NIST's Manufacturing Extension Partnership assistance program and the Technology Innovation Program for industrial grants are slated to receive identical funding next year from both the House and Senate. MEP will receive $125 million, an increase of 13.4%, or $14.7 million, and TIP will get $70 million, an increase of 7.5%, or $5 million, from the 2009 enacted appropriation.

The biggest difference between the two congressional measures for NIST is for facilities construction. For 2009, NIST received $172 million for construction, but Obama requested just $117 million for 2010. The House, however, cut NIST construction funds by $95 million, or 55%, to $77 million. This support will not allow any new project starts. The Senate committee also cut construction funds, but by only $8 million from 2009. Most of the rest of the Senate's increase to the NIST budget comes from $47 million in congressionally directed projects, or earmarks.

One area Congress is not skimping on is science education. Both NSF and NASA have large science education programs, and these will likely be bigger next year. At NSF, education programs would get a 2.1% increase from the House, for a total of $863 million, up $18 million from the 2009 level of $845 million. The Senate committee approved a slightly smaller $13 million rise, to $858 million, which is the amount the President proposed for 2010. These increases do not include the nearly $100 million NSF received for education under ARRA.

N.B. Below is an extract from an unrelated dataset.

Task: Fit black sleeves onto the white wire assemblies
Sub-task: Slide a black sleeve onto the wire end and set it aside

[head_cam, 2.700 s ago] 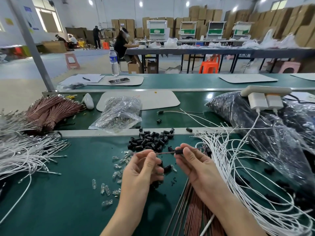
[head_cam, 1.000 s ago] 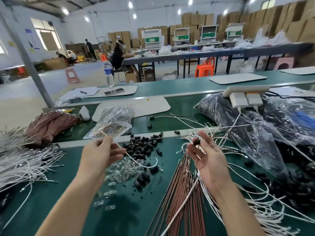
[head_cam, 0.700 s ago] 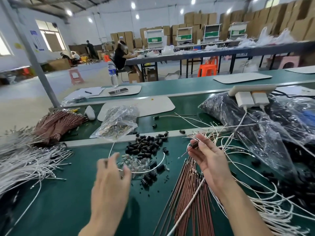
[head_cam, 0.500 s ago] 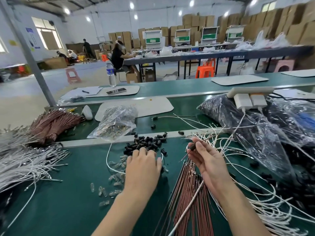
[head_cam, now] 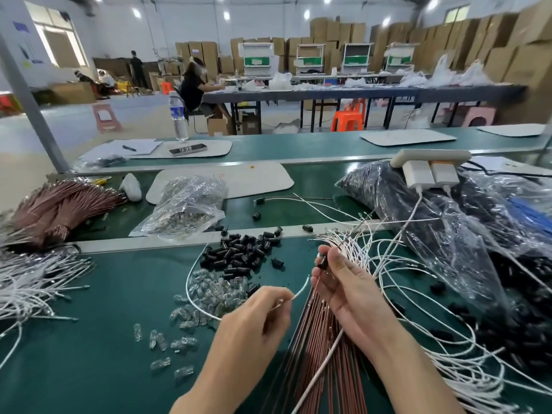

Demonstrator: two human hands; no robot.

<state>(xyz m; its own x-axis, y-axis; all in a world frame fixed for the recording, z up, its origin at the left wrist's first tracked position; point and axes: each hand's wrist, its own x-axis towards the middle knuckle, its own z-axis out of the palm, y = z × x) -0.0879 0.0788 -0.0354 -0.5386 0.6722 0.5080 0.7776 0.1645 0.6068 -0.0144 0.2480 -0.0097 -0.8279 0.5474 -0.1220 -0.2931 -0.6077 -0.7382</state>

Funding of NASA's education programs is a little more complicated. Although the House voted to raise NASA's education funds from $169 million in 2009 by $5.8 million, or 3.4%, to $175 million for 2010, the Senate would trim the programs' funding somewhat, approving $140 million for next year, a reduction of 17%. The amount, however, is still more than the $126 million the President requested. The hope is that these programs will encourage more students to become scientists and engineers; a congressional task force determined that one-quarter of the U.S. aerospace workforce will be eligible to retire by the end of this year.

The Senate should pass its version of the CJS bill fairly soon, and except for NASA's human space exploration program, reconciling the science agency differences between the bills should be easy. "The Senate bill mirrors the bill passed by the House," AAAS's Teich says, "and the differences between the two bills and the Administration's request are minor." Because Obama seems to be getting pretty much what he asked for in the budget, the increases for next year's science funding look fairly certain.